What follows is data; output all of it exactly as given.

** Task material follows **

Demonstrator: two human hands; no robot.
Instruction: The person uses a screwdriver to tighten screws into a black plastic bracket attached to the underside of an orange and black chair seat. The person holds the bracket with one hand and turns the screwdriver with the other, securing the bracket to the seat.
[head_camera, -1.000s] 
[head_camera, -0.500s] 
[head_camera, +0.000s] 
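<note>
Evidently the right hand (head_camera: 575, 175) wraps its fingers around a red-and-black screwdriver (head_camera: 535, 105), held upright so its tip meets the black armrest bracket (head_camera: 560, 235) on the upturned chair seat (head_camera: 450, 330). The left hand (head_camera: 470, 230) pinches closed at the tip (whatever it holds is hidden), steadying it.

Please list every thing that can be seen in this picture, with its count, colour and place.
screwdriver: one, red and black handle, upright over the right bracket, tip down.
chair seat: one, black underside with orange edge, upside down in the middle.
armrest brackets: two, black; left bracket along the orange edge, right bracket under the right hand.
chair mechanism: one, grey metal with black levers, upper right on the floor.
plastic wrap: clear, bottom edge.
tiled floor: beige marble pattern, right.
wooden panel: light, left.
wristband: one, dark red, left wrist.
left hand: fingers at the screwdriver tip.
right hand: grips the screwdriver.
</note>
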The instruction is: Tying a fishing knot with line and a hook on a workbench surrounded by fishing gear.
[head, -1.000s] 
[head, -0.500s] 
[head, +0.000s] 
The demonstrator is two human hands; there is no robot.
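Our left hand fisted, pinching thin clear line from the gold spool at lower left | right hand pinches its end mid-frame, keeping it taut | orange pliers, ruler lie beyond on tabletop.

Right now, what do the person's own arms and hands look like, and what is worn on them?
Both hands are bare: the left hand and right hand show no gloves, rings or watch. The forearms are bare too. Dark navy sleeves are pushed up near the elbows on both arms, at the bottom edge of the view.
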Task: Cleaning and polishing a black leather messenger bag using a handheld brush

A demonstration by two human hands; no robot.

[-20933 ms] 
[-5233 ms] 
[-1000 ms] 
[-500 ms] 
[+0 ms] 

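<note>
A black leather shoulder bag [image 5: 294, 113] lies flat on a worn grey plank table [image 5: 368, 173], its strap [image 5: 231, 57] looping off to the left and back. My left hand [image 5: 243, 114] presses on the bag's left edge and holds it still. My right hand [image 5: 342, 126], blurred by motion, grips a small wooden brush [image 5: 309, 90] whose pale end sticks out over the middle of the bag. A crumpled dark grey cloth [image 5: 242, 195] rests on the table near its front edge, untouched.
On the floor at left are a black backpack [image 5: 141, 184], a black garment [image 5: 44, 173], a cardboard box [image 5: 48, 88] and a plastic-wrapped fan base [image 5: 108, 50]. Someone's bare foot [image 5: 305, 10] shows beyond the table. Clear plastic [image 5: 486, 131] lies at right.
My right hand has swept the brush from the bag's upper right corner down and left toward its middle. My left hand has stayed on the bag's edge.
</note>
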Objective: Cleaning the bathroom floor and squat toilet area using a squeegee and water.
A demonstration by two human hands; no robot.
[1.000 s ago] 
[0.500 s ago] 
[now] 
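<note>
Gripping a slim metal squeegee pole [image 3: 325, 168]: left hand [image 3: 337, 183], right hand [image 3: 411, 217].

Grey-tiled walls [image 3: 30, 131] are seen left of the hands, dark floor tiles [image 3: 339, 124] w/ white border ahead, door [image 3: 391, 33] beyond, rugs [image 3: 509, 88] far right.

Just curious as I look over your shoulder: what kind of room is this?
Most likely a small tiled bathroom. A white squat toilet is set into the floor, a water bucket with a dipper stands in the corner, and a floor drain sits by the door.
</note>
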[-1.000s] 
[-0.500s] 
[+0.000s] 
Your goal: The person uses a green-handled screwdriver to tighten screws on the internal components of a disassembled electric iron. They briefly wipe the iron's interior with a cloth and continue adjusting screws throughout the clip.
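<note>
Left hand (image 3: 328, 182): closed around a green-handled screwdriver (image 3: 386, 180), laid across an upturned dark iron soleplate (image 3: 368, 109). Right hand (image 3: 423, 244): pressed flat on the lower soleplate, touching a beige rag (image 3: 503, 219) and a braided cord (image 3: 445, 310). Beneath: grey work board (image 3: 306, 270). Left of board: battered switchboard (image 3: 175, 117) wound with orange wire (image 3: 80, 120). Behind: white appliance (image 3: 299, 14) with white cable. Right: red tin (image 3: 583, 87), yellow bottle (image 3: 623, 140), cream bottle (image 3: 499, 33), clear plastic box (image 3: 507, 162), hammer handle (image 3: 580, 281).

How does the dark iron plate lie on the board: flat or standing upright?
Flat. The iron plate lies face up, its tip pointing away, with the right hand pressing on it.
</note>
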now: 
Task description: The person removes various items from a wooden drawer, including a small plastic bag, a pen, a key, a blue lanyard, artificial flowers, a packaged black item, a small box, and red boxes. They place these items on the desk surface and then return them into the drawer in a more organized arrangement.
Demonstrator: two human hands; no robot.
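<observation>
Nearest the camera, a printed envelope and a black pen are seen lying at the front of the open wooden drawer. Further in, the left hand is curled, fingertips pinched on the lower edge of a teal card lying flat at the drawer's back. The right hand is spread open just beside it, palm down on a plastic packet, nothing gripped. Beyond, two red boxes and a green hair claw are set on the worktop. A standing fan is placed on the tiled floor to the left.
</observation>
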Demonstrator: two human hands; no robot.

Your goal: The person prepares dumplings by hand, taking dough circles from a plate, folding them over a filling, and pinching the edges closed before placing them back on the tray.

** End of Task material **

Task answer:
Demonstrator: two human hands; no robot.
Instruction: The person uses a screwdriver to tighten screws into a black plastic bracket attached to the underside of an orange and black chair seat. The person holds the bracket with one hand and turns the screwdriver with the other, securing the bracket to the seat.
[head_camera, -1.000s] 
[head_camera, -0.500s] 
[head_camera, +0.000s] 
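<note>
Evidently the right hand (head_camera: 575, 175) wraps its fingers around a red-and-black screwdriver (head_camera: 535, 105), held upright so its tip meets the black armrest bracket (head_camera: 560, 235) on the upturned chair seat (head_camera: 450, 330). The left hand (head_camera: 470, 230) pinches closed at the tip (whatever it holds is hidden), steadying it.

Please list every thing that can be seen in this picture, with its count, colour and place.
screwdriver: one, red and black handle, upright over the right bracket, tip down.
chair seat: one, black underside with orange edge, upside down in the middle.
armrest brackets: two, black; left bracket along the orange edge, right bracket under the right hand.
chair mechanism: one, grey metal with black levers, upper right on the floor.
plastic wrap: clear, bottom edge.
tiled floor: beige marble pattern, right.
wooden panel: light, left.
wristband: one, dark red, left wrist.
left hand: fingers at the screwdriver tip.
right hand: grips the screwdriver.
</note>
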The instruction is: Tying a fishing knot with line and a hook on a workbench surrounded by fishing gear.
[head, -1.000s] 
[head, -0.500s] 
[head, +0.000s] 
The demonstrator is two human hands; there is no robot.
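Our left hand fisted, pinching thin clear line from the gold spool at lower left | right hand pinches its end mid-frame, keeping it taut | orange pliers, ruler lie beyond on tabletop.

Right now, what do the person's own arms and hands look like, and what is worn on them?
Both hands are bare: the left hand and right hand show no gloves, rings or watch. The forearms are bare too. Dark navy sleeves are pushed up near the elbows on both arms, at the bottom edge of the view.
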Task: Cleaning and polishing a black leather messenger bag using a handheld brush

A demonstration by two human hands; no robot.

[-20933 ms] 
[-5233 ms] 
[-1000 ms] 
[-500 ms] 
[+0 ms] 

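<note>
A black leather shoulder bag [image 5: 294, 113] lies flat on a worn grey plank table [image 5: 368, 173], its strap [image 5: 231, 57] looping off to the left and back. My left hand [image 5: 243, 114] presses on the bag's left edge and holds it still. My right hand [image 5: 342, 126], blurred by motion, grips a small wooden brush [image 5: 309, 90] whose pale end sticks out over the middle of the bag. A crumpled dark grey cloth [image 5: 242, 195] rests on the table near its front edge, untouched.
On the floor at left are a black backpack [image 5: 141, 184], a black garment [image 5: 44, 173], a cardboard box [image 5: 48, 88] and a plastic-wrapped fan base [image 5: 108, 50]. Someone's bare foot [image 5: 305, 10] shows beyond the table. Clear plastic [image 5: 486, 131] lies at right.
My right hand has swept the brush from the bag's upper right corner down and left toward its middle. My left hand has stayed on the bag's edge.
</note>
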Objective: Cleaning the bathroom floor and squat toilet area using a squeegee and water.
A demonstration by two human hands; no robot.
[1.000 s ago] 
[0.500 s ago] 
[now] 
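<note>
Gripping a slim metal squeegee pole [image 3: 325, 168]: left hand [image 3: 337, 183], right hand [image 3: 411, 217].

Grey-tiled walls [image 3: 30, 131] are seen left of the hands, dark floor tiles [image 3: 339, 124] w/ white border ahead, door [image 3: 391, 33] beyond, rugs [image 3: 509, 88] far right.

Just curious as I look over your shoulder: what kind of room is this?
Most likely a small tiled bathroom. A white squat toilet is set into the floor, a water bucket with a dipper stands in the corner, and a floor drain sits by the door.
</note>
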[-1.000s] 
[-0.500s] 
[+0.000s] 
Your goal: The person uses a green-handled screwdriver to tighten screws on the internal components of a disassembled electric iron. They briefly wipe the iron's interior with a cloth and continue adjusting screws throughout the clip.
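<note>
Left hand (image 3: 328, 182): closed around a green-handled screwdriver (image 3: 386, 180), laid across an upturned dark iron soleplate (image 3: 368, 109). Right hand (image 3: 423, 244): pressed flat on the lower soleplate, touching a beige rag (image 3: 503, 219) and a braided cord (image 3: 445, 310). Beneath: grey work board (image 3: 306, 270). Left of board: battered switchboard (image 3: 175, 117) wound with orange wire (image 3: 80, 120). Behind: white appliance (image 3: 299, 14) with white cable. Right: red tin (image 3: 583, 87), yellow bottle (image 3: 623, 140), cream bottle (image 3: 499, 33), clear plastic box (image 3: 507, 162), hammer handle (image 3: 580, 281).

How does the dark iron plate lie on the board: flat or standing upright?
Flat. The iron plate lies face up, its tip pointing away, with the right hand pressing on it.
</note>
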now: 
Task description: The person removes various items from a wooden drawer, including a small plastic bag, a pen, a key, a blue lanyard, artificial flowers, a packaged black item, a small box, and red boxes. They place these items on the desk surface and then return them into the drawer in a more organized arrangement.
Demonstrator: two human hands; no robot.
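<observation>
Nearest the camera, a printed envelope and a black pen are seen lying at the front of the open wooden drawer. Further in, the left hand is curled, fingertips pinched on the lower edge of a teal card lying flat at the drawer's back. The right hand is spread open just beside it, palm down on a plastic packet, nothing gripped. Beyond, two red boxes and a green hair claw are set on the worktop. A standing fan is placed on the tiled floor to the left.
</observation>
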Demonstrator: two human hands; no robot.

Your goal: The person prepares dumplings by hand, taking dough circles from a plate, folding them over a filling, and pinching the edges closed before placing them back on the tray.

No more work is left in this exercise.